Collins earned his BS in mathematics at the University of British Columbia in 2009, after which he completed his PhD in mathematics at Columbia University in 2014 under the direction of Duong H. Phong. Following a four-year appointment as a Benjamin Peirce Assistant Professor at Harvard University, Collins joins MIT as an assistant professor in the Department of Mathematics.
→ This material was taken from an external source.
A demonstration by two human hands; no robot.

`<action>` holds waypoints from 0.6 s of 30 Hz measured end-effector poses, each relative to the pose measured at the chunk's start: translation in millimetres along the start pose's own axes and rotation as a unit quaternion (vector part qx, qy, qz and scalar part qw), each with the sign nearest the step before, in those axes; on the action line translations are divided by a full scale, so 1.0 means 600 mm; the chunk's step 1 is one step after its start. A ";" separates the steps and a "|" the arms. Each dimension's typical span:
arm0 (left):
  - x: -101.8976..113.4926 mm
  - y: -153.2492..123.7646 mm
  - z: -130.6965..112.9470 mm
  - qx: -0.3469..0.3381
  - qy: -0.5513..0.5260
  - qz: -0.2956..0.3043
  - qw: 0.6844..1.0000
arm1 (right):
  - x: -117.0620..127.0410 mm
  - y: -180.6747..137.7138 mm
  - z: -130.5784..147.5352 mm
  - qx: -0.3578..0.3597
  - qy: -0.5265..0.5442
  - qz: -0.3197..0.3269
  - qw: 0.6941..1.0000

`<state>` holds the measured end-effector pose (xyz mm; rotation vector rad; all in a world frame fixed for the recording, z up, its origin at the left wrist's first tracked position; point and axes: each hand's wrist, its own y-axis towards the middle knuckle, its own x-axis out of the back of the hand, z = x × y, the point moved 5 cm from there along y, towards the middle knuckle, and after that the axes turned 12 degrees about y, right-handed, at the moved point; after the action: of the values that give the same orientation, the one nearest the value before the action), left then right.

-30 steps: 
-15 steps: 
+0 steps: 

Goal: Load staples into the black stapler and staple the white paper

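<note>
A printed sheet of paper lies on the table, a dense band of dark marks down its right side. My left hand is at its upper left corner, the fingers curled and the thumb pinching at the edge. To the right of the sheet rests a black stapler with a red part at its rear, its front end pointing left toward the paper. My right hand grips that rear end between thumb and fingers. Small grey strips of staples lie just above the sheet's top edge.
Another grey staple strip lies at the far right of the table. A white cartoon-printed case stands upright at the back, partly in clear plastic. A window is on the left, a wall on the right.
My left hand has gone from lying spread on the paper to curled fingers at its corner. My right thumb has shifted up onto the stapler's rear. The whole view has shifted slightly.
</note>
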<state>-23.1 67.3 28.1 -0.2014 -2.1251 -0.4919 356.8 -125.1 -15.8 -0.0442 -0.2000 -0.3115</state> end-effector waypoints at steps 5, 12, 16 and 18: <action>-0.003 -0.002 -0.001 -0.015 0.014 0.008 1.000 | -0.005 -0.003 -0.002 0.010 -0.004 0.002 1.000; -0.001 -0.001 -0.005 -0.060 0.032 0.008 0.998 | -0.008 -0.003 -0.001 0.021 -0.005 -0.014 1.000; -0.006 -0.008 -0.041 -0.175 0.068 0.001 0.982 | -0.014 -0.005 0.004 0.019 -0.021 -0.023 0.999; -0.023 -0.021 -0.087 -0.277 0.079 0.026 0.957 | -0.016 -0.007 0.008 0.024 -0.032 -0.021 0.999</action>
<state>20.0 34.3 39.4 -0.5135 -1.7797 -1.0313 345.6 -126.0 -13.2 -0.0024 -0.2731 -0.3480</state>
Julien de Wit develops and applies new techniques to study exoplanets, their atmospheres, and their interactions with their stars. While a graduate student in the Sara Seager group at MIT, he developed innovative analysis techniques to map exoplanet atmospheres, studied the radiative and tidal planet-star interactions in eccentric planetary systems, and constrained the atmospheric properties and mass of exoplanets solely from transmission spectroscopy. He plays a critical role in the TRAPPIST/SPECULOOS project, headed by Université of Liège, leading the atmospheric characterization of the newly discovered TRAPPIST-1 planets, for which he has already obtained significant results with the Hubble Space Telescope. De Wit’s efforts are now also focused on expanding the SPECULOOS network of telescopes in the northern hemisphere to continue the search for new potentially habitable TRAPPIST-1-like systems.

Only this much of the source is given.